What gestures, stories, and memories are woven into the act of bread-making? How does preparing the dough become an act of embodiment and transformation? This workshop explores ancestral memory through the slow, living process of sourdough fermentation. As we knead, shape and wait with the dough, we seek the imprint of other bodies—human and non-human, tangible and imagined—embedded in diverse traditions passed down through generations. Through this tactile practice, we will try to rediscover rituals that can help nourish our body. Together, we will shape, reflect, and discover ways and forms of being through the materiality of bread.

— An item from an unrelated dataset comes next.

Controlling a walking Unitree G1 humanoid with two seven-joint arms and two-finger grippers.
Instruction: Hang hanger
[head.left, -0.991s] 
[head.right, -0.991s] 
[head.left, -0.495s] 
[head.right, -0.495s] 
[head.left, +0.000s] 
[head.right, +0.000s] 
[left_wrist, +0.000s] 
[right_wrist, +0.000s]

The practice sharing will take place in English.
The workshop is led by: Heidi Hornáčková, Asli Hatipoğlu
Funded by the European Union. Views and opinions expressed are however those of the author(s) only and do not necessarily reflect those of the European Union or the European Education and Culture Executive Agency (EACEA). Neither the European Union nor EACEA can be held responsible for them.

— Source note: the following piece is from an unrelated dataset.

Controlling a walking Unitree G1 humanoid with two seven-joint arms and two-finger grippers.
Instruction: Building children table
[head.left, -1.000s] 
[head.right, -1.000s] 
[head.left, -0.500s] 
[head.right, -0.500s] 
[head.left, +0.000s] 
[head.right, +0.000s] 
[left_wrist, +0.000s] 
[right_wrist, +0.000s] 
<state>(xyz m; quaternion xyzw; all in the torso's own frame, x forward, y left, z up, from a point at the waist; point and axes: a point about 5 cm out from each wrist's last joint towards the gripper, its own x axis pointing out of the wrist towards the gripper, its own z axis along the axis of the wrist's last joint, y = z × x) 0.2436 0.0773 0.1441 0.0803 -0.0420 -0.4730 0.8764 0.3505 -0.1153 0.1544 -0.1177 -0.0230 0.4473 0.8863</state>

Heidi Hornáčková is an artist, performer, cook/baker and curator currently working in the Czech Republic and internationally. Her projects, in which food acts as the mediator of a shared moment, are rooted in contemporary visual art and experimental theater. She understands the process of food sharing as a unique mutual experience in time and space that allows for expanded opportunities for exploring perception and collective memory, using the playful, communal and transcendent potential of food to encourage neo-traditional ways of interpersonal and interspecies encounter.

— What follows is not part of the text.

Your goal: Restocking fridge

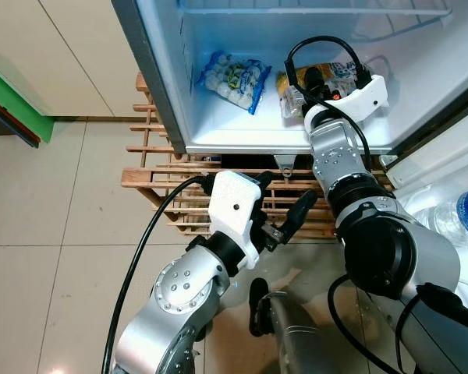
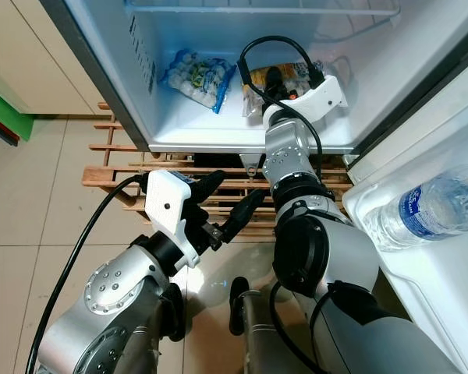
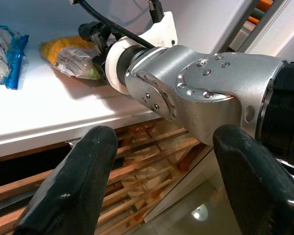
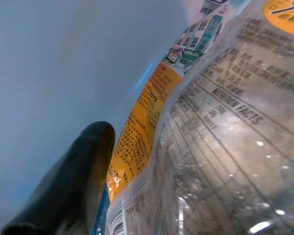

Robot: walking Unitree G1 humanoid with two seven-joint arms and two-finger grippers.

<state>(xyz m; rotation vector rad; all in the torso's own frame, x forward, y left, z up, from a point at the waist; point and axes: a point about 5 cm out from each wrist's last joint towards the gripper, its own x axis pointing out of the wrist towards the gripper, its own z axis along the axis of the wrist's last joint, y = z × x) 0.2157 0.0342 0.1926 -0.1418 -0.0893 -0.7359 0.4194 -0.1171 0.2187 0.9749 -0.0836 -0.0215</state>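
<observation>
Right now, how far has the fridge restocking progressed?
Done: a blue bag of white balls lies on the fridge floor. In hand: the right gripper is at a yellow packet beside it. Possibly left: a water bottle lying in the door shelf. The left gripper waits open, empty.

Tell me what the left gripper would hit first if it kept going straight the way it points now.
Most likely the right arm's silver forearm: it lies straight ahead of the open left gripper, though depth is unclear.
</observation>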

Asli Hatipoğlu’s interdisciplinary social practice focuses on curating participatory dinners and installations that shed light on how culinary history and agricultural politics are changing our relationship to food. From working with micro-scale bacteria and yeasts to insects such as the domesticated silkworm, Hatipoğlu critically investigates ways of relating to our environment and ourselves. She researches production supply chains through performative acts to shed light to how humans influence other living organisms. After working several years as a self-taught chef, Asli deepened her knowledge of fermentation during her residency at the Food Lab Jan van Eyck Academie 2020-2021, along with participating in festivals such as Food Art Film Festival JVE (NL), Taking Root–Food Art Film Festival CCA Glasgow (UK), Foodculture Days Vevey (CH), Oerol Festival Terschelling (NL), Japanese Knotweed Festival at Mediamatic (NL) and Zamus Theaterhaus Cologne (DE). Her works have been exhibited and performed in places such as Zuiderzee Museum Enkhuizen, Radius CCA Delft, Fanfare Amsterdam, Perdu Amsterdam, Het Nieuwe Instituut Rotterdam, Jan Van Eyck Academie Maastricht, Kunsthaus NRW Kornelimünster Germany, Hectolitre Art space Brussels and A.pass Brussels.